S-2 Number of chancellorships to be held by one person may be limited.

2 Number of chancellorships to be held by one person may be limited.

After section 2 of the Ecclesiastical Jurisdiction Measure 1963there shall be inserted the following section:—

S-2A

2A ‘Number of chancellorships to be held by one person may be limited.

(1) Regulations made by the House of Bishops of the General Synod may make provision with respect to the maximum number of chancellorships of dioceses which any one person may hold.

(2) Nothing in any regulation made under this section shall be taken as prohibiting any person who at the date on which the regulation comes into force holds more than the maximum number of chancellorships prescribed by the regulation from continuing to hold such offices.

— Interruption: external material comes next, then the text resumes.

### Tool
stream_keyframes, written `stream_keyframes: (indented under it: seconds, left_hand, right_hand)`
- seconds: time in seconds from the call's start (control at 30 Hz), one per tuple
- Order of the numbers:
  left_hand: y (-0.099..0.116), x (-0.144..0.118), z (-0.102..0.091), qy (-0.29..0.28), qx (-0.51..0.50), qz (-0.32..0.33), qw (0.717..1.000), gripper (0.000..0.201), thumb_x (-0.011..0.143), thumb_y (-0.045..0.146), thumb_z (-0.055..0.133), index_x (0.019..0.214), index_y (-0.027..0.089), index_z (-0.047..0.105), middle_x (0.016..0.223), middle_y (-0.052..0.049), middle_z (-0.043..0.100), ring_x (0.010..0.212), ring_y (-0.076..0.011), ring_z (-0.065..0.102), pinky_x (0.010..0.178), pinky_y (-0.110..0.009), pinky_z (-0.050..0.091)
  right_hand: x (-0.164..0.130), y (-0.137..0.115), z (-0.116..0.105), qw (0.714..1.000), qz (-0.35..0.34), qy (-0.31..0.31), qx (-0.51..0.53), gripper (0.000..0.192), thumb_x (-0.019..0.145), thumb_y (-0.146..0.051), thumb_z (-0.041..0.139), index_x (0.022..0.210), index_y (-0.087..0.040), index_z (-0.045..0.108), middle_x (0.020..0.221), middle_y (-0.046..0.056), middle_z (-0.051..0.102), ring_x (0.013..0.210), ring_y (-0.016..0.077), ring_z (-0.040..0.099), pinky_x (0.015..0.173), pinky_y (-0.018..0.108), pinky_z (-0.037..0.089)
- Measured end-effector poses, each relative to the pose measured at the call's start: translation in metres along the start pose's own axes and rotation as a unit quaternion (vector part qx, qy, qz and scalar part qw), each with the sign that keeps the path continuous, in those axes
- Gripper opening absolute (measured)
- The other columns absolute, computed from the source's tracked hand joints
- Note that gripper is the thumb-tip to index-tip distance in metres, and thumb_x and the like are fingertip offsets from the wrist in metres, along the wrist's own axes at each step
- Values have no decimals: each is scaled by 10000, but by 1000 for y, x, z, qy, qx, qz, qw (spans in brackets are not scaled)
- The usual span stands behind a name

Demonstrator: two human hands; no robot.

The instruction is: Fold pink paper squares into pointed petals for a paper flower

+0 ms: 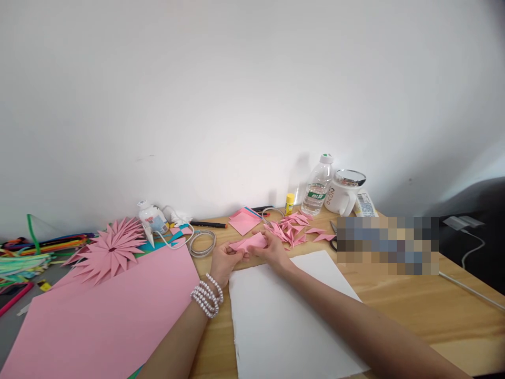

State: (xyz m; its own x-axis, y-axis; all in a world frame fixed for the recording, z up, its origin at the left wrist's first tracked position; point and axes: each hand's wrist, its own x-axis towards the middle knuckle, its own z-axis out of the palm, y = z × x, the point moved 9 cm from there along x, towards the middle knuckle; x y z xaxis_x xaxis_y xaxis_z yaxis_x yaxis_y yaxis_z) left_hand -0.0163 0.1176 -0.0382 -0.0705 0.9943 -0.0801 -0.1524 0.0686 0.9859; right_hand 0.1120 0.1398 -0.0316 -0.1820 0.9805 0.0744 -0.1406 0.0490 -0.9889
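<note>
1. Folding step in hand, judged from the grip: small pink paper piece [249, 242] held between both hands just above the far edge of the large white paper sheet [284, 310] on the wooden table [414, 305].
2. Left hand [224, 259], pearl bracelets at the wrist, curled shut around the near-left end of the small pink paper piece.
3. Right hand [272, 247] closed on the other end, fingers pinching from above; exact fingertip placement too small to tell.
4. Beyond the white sheet, to its right: pile of folded pink paper points [294, 229], apparently finished units.
5. Left of the white sheet: large pink paper sheet [106, 316], with a pink folded paper flower [110, 250] at its far edge.
6. Next move, as a judgement: edges aligned squarely, then a firm crease pressed along the fold, with the piece steadied against the white sheet.
</note>
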Motion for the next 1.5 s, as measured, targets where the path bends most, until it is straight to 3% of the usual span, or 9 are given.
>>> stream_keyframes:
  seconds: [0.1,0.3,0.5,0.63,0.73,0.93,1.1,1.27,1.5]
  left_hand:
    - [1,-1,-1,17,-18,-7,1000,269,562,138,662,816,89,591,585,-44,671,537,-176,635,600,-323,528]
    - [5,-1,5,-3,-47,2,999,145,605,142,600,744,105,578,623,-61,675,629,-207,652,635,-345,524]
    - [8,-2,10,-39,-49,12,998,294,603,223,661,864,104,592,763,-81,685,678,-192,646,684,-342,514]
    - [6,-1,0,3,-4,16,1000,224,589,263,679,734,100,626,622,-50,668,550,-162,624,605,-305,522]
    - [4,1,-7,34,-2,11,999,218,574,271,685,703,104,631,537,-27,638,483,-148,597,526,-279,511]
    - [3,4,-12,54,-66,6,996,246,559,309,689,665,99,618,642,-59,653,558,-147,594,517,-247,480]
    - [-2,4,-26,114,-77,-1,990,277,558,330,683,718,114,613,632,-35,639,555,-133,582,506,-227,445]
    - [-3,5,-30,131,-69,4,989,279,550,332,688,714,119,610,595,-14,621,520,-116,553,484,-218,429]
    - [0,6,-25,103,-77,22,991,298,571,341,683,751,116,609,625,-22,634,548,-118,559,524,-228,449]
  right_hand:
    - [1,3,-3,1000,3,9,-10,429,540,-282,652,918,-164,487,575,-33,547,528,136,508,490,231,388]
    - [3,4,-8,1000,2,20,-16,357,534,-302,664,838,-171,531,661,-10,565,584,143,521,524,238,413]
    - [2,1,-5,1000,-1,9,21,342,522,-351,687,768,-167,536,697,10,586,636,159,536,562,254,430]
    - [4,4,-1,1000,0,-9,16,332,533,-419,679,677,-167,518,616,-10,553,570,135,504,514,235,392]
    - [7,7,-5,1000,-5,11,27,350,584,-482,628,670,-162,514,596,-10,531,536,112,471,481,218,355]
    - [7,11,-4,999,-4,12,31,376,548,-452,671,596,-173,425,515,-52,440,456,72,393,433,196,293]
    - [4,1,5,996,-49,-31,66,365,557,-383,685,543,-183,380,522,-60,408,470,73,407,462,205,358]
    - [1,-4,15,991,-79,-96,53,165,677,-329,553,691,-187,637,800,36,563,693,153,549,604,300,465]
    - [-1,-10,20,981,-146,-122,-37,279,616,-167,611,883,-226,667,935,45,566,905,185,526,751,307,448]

(3) Regulations made under this section shall be laid before the General Synod and shall not come into operation until they have been approved by the General Synod.

(4) The Statutory Instruments Act 1946 shall apply to any regulations approved under subsection (3) of this section as if they were a statutory instrument and were made when so approved, and as if this Measure were an Act providing that any such regulations should be subject to annulment in pursuance of a resolution of either House of Parliament.’

S-3 Office of registrar of a province.

3 Office of registrar of a province.

(1) For each of the provinces there shall be an office the holder of which shall be known as the registrar of the province of Canterbury or the registrar of the province of York, as the case may be, and the holder of that office shall also be the legal adviser to the archbishop of the province.

(2) The registrar of a province shall perform the functions conferred or imposed by or under any enactment or Cannon on such registrar or on the registrar of the provincial court and the functions previously performed by the archbishop's legal secretary.

(3) The registrar of a province shall be appointed by the archbishop of the province, but before making any such appointment the archbishop shall consult the standing committee of the General Synod.

(4) The office of registrar of a province may be held by two persons jointly, but either of those persons may perform any of the functions mentioned in subsection (2) above.